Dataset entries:

################

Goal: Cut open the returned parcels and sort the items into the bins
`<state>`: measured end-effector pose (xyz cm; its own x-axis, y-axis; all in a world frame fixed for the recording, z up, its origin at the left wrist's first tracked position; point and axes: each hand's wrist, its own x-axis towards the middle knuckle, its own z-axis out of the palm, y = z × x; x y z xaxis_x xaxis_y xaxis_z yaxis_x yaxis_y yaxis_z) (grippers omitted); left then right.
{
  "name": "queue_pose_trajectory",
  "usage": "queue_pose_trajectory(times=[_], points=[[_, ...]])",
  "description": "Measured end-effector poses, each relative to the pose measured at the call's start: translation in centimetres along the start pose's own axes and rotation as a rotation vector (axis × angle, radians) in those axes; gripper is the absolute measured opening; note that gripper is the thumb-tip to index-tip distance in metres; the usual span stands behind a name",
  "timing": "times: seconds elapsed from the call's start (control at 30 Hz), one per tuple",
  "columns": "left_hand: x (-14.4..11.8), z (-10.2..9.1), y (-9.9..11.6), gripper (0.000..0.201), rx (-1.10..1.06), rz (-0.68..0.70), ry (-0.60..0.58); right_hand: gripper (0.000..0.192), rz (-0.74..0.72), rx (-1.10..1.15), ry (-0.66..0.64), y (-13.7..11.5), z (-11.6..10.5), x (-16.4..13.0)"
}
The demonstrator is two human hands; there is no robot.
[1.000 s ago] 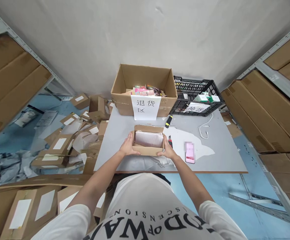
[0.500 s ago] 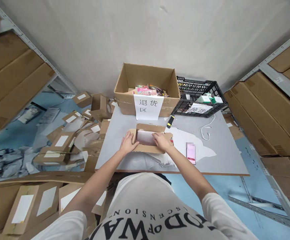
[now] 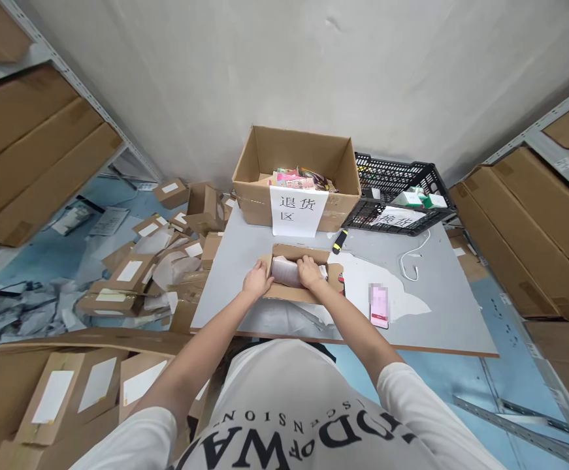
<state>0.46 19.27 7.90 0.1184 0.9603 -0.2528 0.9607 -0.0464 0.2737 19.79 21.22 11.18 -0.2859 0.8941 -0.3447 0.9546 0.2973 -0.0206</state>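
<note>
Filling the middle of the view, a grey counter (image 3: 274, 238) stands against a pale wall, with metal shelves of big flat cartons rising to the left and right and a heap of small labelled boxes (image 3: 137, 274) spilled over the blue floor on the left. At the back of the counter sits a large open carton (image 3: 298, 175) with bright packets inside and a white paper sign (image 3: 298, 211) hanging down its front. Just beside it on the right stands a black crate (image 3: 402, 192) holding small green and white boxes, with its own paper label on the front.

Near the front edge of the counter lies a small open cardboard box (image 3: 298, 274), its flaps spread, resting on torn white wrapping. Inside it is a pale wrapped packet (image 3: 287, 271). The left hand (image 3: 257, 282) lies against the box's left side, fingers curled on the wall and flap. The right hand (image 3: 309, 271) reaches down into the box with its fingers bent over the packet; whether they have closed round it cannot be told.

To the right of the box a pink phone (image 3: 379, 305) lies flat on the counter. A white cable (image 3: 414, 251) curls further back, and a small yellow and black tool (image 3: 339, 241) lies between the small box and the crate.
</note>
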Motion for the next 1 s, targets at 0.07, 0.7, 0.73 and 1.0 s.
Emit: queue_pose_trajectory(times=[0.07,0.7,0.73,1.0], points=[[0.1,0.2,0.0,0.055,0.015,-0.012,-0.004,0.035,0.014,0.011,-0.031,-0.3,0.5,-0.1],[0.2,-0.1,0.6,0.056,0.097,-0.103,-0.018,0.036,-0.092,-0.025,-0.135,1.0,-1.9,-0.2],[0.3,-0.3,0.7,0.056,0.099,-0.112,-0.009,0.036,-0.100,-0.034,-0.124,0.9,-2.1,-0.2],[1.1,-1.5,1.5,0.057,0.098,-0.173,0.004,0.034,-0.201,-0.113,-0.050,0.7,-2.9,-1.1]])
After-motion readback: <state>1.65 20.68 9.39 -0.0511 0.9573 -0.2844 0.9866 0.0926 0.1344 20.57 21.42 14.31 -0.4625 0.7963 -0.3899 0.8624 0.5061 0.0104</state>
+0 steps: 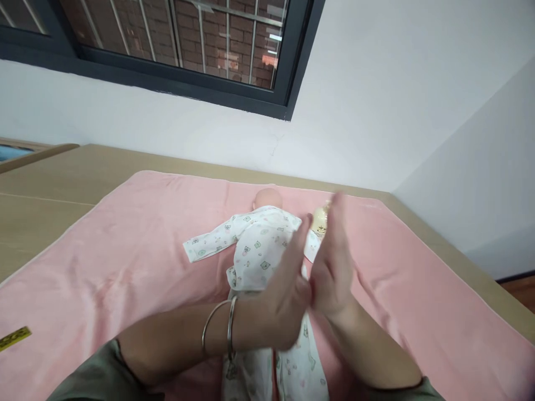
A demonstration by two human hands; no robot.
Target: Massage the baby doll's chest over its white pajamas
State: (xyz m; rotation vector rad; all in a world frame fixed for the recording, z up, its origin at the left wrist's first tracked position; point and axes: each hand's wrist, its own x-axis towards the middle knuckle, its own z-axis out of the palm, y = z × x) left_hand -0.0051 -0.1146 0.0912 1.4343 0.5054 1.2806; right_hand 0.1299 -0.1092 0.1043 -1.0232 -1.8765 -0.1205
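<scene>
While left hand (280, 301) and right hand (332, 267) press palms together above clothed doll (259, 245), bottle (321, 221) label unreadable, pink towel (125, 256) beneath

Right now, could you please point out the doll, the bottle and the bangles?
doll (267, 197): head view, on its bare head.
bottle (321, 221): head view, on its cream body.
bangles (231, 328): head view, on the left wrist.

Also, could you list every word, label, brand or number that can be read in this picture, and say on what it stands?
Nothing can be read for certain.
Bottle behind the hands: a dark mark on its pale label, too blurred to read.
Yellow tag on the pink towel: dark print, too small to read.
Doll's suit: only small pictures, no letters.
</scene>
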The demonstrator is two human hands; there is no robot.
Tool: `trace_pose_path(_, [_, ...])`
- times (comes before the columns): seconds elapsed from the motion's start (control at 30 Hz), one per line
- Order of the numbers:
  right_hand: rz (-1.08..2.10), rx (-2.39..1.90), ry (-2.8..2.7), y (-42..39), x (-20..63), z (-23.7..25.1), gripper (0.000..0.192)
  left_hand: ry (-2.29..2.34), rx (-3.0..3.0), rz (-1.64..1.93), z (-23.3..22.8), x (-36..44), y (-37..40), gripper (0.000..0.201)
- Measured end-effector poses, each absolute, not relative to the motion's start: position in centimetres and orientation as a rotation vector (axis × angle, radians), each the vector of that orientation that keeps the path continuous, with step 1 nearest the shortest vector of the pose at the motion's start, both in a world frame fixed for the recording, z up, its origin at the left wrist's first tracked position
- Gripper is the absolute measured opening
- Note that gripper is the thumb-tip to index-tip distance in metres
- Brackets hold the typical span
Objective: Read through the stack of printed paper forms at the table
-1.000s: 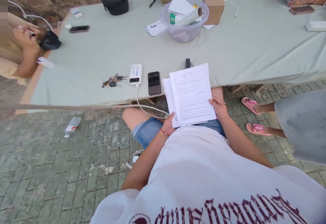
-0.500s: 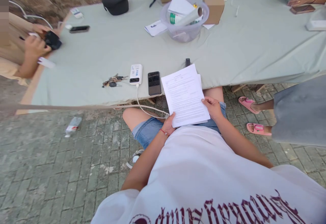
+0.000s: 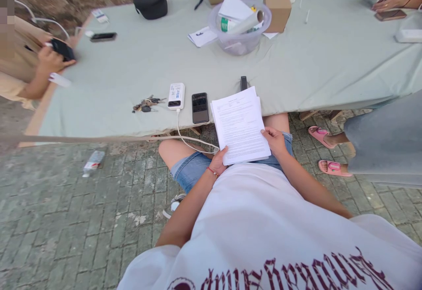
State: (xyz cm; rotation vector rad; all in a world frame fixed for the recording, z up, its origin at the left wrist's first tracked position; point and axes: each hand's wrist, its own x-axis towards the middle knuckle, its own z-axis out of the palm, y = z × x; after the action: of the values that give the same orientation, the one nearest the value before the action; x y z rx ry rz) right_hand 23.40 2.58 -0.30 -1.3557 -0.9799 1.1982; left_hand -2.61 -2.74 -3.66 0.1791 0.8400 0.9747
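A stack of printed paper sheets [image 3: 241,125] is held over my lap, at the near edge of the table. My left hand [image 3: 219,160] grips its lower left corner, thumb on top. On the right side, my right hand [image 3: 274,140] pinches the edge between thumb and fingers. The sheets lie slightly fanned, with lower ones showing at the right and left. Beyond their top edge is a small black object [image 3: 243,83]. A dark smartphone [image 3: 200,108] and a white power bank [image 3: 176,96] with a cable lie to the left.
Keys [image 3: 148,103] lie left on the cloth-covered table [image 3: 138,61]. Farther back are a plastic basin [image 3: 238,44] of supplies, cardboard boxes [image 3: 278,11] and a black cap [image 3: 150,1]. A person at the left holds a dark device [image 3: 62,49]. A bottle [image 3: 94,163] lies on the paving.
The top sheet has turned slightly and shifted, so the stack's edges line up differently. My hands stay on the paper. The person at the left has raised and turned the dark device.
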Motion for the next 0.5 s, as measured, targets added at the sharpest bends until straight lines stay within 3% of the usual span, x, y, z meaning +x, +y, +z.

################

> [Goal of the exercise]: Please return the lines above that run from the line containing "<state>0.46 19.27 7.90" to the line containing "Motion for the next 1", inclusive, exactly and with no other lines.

> [Expected answer]:
<state>0.46 19.27 7.90 0.1184 0.9603 -0.2528 0.9607 -0.0464 0.2737 19.79 21.22 11.18 -0.2859 0.8941 -0.3447 0.9546 0.2973 -0.0206</state>
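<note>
Filling the middle of the view, a grey counter (image 3: 274, 238) stands against a pale wall, with metal shelves of big flat cartons rising to the left and right and a heap of small labelled boxes (image 3: 137, 274) spilled over the blue floor on the left. At the back of the counter sits a large open carton (image 3: 298, 175) with bright packets inside and a white paper sign (image 3: 298, 211) hanging down its front. Just beside it on the right stands a black crate (image 3: 402, 192) holding small green and white boxes, with its own paper label on the front.

Near the front edge of the counter lies a small open cardboard box (image 3: 298, 274), its flaps spread, resting on torn white wrapping. Inside it is a pale wrapped packet (image 3: 287, 271). The left hand (image 3: 257, 282) lies against the box's left side, fingers curled on the wall and flap. The right hand (image 3: 309, 271) reaches down into the box with its fingers bent over the packet; whether they have closed round it cannot be told.

To the right of the box a pink phone (image 3: 379, 305) lies flat on the counter. A white cable (image 3: 414, 251) curls further back, and a small yellow and black tool (image 3: 339, 241) lies between the small box and the crate.
</note>
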Motion for the next 1 s, targets at 0.07, 0.7, 0.73 and 1.0 s.

This exercise is done.